Some highlights from the paper:

  • The retail business turned out to be more profitable than Hollenbeck anticipated. Average sales per store in 2017 were $180,000 per month, or about $2.2 million per year. After subtracting retailers’ wholesale costs, average annual gross profit per store was just under $1.2 million. Net profit depended on rent, labor and other operating costs but, overall, “the stores are extremely profitable and their margins are very high,” Hollenbeck said in an interview.
  • Significantly, multi-store retailers earned roughly $32,000 higher gross monthly profits per store in 2017 than single-store firms, or about $380,000 more annually. While that might suggest that multi-store operators charged higher prices, the opposite was true, Hollenbeck and Giroldo write: “Multi-store firms set significantly lower retail prices than single-store firms for the same products,” the study says.
  • Multi-store chain average revenue per outlet in 2017 was $2.75 million, Hollenbeck said, while single-store average revenue was $2.03 million. At lower prices, the chain stores were handling considerably more transactions, so labor and other costs might have been higher than at single store sites. But profits overall were far stronger at chain stores.
  • Multi-store firms’ lower retail pricing wasn’t just a function of the lower wholesale costs they paid for higher volume orders. The multi-store retailers “do not simply pass their lower costs along to consumers, but also charge significantly lower [profit] margins as well,” the authors write.
  • Stores that are part of multi-store firms typically are located near each other; 90% are within 20 miles of their chain partners. That could provide them the ability to raise prices in their local areas. Yet they still charge less than single-store operators, the study says, while also offering a larger assortment of cannabis products (such as edibles, oils and extracts).

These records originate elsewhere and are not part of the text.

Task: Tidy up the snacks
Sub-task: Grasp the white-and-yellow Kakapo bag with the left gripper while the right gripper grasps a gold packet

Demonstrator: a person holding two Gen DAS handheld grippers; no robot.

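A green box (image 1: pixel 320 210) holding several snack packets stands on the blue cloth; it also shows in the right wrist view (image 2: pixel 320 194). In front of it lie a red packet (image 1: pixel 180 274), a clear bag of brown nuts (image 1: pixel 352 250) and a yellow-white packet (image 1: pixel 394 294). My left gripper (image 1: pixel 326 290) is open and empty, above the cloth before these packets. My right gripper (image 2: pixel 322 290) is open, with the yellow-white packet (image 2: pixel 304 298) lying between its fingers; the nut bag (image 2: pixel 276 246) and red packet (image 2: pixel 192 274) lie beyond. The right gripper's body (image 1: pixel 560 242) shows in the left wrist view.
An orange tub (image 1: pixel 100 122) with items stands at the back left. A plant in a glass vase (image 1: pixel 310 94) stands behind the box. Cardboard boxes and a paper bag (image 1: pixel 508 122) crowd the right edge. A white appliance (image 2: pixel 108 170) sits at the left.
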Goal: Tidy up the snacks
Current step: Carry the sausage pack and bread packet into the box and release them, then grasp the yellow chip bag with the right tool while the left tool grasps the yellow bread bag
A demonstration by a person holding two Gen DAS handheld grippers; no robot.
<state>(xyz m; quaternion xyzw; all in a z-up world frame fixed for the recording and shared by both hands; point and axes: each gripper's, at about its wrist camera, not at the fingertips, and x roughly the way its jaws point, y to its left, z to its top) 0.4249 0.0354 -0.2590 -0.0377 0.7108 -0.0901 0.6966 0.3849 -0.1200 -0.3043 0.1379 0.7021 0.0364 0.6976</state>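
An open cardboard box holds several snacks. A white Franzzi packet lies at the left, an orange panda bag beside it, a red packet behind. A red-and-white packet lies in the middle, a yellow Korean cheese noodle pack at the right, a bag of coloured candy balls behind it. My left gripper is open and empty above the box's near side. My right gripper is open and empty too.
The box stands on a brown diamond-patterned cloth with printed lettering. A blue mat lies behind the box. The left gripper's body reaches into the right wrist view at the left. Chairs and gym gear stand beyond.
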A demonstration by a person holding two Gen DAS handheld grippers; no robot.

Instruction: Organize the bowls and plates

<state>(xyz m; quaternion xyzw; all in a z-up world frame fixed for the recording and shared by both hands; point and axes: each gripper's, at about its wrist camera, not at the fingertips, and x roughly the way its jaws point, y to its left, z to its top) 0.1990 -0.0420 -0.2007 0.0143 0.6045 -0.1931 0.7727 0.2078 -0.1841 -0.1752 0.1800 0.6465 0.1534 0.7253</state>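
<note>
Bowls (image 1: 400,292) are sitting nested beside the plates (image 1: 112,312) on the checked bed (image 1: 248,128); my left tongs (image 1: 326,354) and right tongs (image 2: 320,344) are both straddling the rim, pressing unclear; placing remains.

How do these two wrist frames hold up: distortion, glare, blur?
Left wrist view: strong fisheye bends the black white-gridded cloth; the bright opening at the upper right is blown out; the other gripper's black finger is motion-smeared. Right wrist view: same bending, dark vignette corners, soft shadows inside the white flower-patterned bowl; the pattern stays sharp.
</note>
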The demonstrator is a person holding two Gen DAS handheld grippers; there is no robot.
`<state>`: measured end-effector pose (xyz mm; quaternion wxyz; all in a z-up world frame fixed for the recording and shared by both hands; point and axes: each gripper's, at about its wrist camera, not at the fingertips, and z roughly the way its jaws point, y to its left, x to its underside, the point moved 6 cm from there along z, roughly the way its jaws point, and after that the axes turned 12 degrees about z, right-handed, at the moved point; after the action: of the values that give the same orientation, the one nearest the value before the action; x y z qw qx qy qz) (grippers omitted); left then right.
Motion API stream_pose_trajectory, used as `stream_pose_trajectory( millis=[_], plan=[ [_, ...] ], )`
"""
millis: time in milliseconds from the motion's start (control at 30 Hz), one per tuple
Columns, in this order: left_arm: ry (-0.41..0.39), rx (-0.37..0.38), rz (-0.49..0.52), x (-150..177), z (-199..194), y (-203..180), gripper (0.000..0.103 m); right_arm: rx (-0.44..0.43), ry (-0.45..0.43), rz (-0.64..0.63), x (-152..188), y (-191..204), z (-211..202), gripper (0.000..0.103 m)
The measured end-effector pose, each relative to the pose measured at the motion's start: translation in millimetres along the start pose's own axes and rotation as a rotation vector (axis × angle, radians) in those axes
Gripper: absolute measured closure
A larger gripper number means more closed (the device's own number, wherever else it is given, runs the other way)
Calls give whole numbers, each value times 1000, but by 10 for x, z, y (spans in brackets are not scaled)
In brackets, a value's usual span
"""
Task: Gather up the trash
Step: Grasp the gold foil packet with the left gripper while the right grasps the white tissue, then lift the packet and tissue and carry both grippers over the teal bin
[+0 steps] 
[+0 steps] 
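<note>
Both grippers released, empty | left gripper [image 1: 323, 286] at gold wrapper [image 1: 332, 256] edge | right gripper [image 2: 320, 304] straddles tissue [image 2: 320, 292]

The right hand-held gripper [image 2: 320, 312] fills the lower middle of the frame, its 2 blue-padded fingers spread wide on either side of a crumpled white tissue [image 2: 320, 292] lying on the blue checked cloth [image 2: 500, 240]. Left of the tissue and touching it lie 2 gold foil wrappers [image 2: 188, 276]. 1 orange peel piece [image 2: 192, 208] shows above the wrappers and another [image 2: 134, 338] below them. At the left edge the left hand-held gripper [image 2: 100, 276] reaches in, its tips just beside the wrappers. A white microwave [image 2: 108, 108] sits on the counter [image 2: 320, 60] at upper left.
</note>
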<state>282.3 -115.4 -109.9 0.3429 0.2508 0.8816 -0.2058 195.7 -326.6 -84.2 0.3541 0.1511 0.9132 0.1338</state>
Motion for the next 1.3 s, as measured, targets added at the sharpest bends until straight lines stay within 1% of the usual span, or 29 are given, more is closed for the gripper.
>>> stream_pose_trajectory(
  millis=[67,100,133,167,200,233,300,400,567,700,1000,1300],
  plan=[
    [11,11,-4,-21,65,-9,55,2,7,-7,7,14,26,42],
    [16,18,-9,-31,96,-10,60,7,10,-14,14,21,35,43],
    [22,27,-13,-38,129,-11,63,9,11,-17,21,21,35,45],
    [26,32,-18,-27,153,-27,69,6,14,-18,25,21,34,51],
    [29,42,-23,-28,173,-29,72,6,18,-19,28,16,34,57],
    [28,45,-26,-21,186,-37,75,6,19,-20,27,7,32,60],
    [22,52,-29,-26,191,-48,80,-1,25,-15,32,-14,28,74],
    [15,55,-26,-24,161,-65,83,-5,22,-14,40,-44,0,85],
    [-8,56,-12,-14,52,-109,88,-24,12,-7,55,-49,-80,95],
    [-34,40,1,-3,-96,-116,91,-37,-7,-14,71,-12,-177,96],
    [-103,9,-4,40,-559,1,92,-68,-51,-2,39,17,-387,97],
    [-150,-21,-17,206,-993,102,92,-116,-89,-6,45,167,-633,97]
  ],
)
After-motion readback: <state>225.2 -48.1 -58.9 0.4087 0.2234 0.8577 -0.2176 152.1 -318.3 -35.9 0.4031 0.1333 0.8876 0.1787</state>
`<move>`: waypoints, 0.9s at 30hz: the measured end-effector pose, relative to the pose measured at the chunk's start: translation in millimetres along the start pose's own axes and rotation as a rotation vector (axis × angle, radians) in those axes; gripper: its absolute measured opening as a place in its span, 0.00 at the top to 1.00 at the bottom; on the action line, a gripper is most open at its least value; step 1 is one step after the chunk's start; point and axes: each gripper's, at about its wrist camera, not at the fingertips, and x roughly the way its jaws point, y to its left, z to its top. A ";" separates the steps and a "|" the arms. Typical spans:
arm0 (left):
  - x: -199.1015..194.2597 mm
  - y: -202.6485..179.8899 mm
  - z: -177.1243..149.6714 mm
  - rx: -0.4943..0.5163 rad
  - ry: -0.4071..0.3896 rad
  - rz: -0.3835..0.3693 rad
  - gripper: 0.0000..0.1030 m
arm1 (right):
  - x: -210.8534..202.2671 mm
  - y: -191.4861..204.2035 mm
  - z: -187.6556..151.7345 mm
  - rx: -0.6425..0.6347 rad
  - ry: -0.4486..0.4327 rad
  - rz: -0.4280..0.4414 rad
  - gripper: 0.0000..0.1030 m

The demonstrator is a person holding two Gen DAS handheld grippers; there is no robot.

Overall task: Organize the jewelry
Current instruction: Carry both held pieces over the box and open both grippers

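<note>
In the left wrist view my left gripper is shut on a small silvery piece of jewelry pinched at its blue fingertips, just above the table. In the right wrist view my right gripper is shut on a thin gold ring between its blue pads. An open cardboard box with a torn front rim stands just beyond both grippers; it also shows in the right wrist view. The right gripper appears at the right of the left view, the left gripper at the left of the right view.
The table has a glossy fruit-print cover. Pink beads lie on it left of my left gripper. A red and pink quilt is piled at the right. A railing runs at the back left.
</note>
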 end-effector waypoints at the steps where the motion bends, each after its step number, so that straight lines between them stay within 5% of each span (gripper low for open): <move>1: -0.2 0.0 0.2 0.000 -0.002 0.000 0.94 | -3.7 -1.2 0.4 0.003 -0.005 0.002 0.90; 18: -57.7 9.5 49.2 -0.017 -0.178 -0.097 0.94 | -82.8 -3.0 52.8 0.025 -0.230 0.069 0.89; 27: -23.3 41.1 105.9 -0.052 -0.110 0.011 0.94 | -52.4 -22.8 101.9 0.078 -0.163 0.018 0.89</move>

But could chain retailers be pursuing a temporary strategy of sacrificing profit margins, with the expectation that they will ultimately drive many single-store operators out of business — and then gain the power to charge higher margins?

Hollenbeck wondered the same thing, he said in an interview. But “the pattern of lower prices at multi-store chains and their higher profitability was not there initially but took quite a while to develop,” he said. As they realized their structural advantages over single-store operators, “the chain stores [found] it optimal to set lower prices,” he said.

Of course, by definition, there is an element of chance in Washington’s system of awarding stores via lottery, Hollenbeck noted. There’s no way to know if the entrepreneurs who failed to win multiple store slots would have been better businesspeople — or worse — than the winners. “We see from the experiment that by random chance, some entrepreneurs got multiple stores and thus a huge windfall in profits for each store,” he said. At least in this case, “it suggests that luck plays a big role in entrepreneurial outcomes — probably more than we would care to admit.”

For now, the research by Hollenbeck and Giroldo implies that Washington’s limit on chain size might be counterproductive if one of the state’s goals is to provide consumers with the best prices for marijuana products — which in turn could draw more buyers away from illegal marijuana dealers.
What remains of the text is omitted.